Step 2: Summarize the importance of community partnerships and linkages

Make the following points:

-      We've had a lot of good ideas already today about why community partnerships are essential for good child welfare practice.  I want to sum up our discussion by identifying three core reasons why they are so essential: (1) prevention; (2) shared responsibility; and (3) individualized responses.

Place Transparency 1.1: The Need for Community Partnerships and Linkages on the overhead projector and refer participants to their handout.  Go over the points made on the Handout/Transparency.

-      Do you have any comments or questions about these three core reasons why community partnerships are so essential in child welfare practice?


ACTIVITY 3: Why Community partnerships are Essential for the State's Success with the Child and Family Services Review

(5 minutes)

Step 1: Discuss the importance of community partnerships and linkages in the Child and Family Services Review

Introduce this activity by saying the following:

-      Another reason why community partnerships are so important is because states are undergoing the new federal Child and Family Services Review (CFSR).

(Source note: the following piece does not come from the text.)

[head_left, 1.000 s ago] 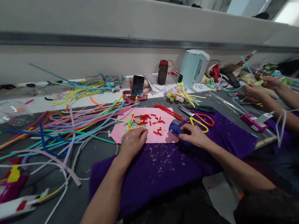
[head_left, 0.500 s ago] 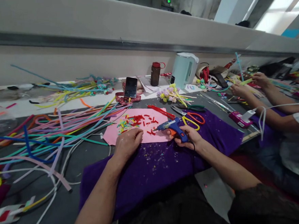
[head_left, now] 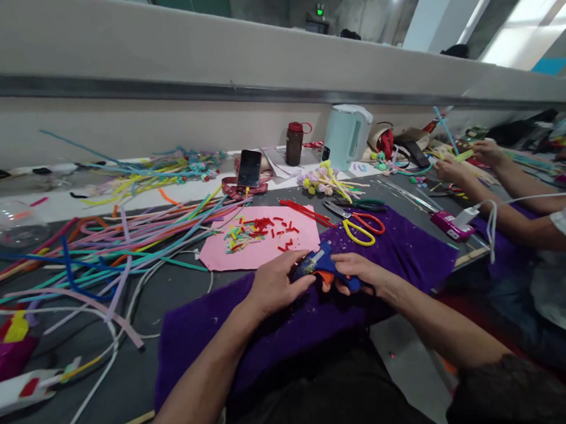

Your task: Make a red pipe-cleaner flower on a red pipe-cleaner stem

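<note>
My right hand grips a blue glue gun with an orange trigger, held over the purple cloth in front of me. My left hand is curled against the gun's nozzle end, touching it; whether it pinches a small piece there is hidden. Just beyond lies a pink paper sheet strewn with several short red, yellow and green cut pieces.
Scissors with red and yellow handles lie right of the pink sheet. Long coloured pipe cleaners sprawl across the left. A phone, brown bottle and pale kettle stand at the back. Another person's arms work at right.
My right hand picked up the glue gun from beside the pink sheet and drew it nearer. My left hand left the sheet's edge and came to the gun's nozzle.
</note>
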`<action>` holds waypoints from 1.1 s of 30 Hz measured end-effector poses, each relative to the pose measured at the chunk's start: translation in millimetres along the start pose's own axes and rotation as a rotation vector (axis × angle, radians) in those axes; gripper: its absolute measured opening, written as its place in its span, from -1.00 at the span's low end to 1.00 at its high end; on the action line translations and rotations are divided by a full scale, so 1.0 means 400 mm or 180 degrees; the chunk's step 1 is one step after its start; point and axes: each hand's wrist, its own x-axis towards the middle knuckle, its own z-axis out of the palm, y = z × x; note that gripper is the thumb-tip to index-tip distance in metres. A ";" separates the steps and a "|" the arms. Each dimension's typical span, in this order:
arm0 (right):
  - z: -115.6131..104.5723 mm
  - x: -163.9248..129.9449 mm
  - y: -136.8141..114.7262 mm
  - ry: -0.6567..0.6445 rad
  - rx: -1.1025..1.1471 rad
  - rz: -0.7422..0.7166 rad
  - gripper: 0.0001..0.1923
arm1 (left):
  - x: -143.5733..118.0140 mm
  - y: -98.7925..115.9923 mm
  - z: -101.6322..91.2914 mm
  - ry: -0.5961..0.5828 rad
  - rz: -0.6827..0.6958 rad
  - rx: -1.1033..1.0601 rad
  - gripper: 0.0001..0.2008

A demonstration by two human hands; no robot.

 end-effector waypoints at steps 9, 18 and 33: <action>0.004 -0.016 -0.008 0.0270 -0.0680 0.0303 -0.68 | -0.010 0.003 0.029 -0.0016 0.0018 0.0619 -0.60; 0.010 -0.049 0.011 0.0526 -0.0710 0.0187 -0.73 | -0.013 0.020 0.015 0.0217 0.0049 0.0869 -0.62; -0.040 -0.049 0.021 0.1144 -0.0183 0.0103 -0.78 | -0.006 -0.033 -0.013 0.0542 -0.0372 0.0924 -0.75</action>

-      Unlike previous reviews that were a compliance-oriented case file review, the new review process is intensive, involving hundreds of people in the State to evaluate how the state is doing in achieving seven child welfare outcomes and in assessing seven systemic factors that affect the achievement of those outcomes.

-      Community partnerships and linkages are a critical element in the new review process. The state will be evaluated on how effectively workers use community partnerships and linkages to develop the required individualized service plan for each family, and on how the child welfare system involves community stakeholders in all of its work.

-      So, using community partnerships and linkages is so critically important not just for the families you work with, but for the State to have a successful review.

Step 2:  Conclude this activity

Conclude this activity by asking the following questions:

-      How many of you have already heard about the state's upcoming Child and Family Services Review?

-      (If there are raised hands or affirmative answers:) What have you heard?

-      Do you have any questions about the Child and Family Services Review and the place of community partnerships in that review?


ACTIVITY 4: Why Community Partnerships Are Essential for Successful Family-Centered Practice

(20 minutes)

Step 1: Introduce Activity 4

                  Introduce Activity 4 by making the following points:

-      Now we're going to talk about another reason why community partnerships are so important.

-      The Child and Family Services Review, as well as other federal legislation, mandates that family-centered practice is the essential way for conducting child welfare.

-      And we know from child welfare experience that you cannot be successful in doing family-centered practice unless you use community partnerships and linkages.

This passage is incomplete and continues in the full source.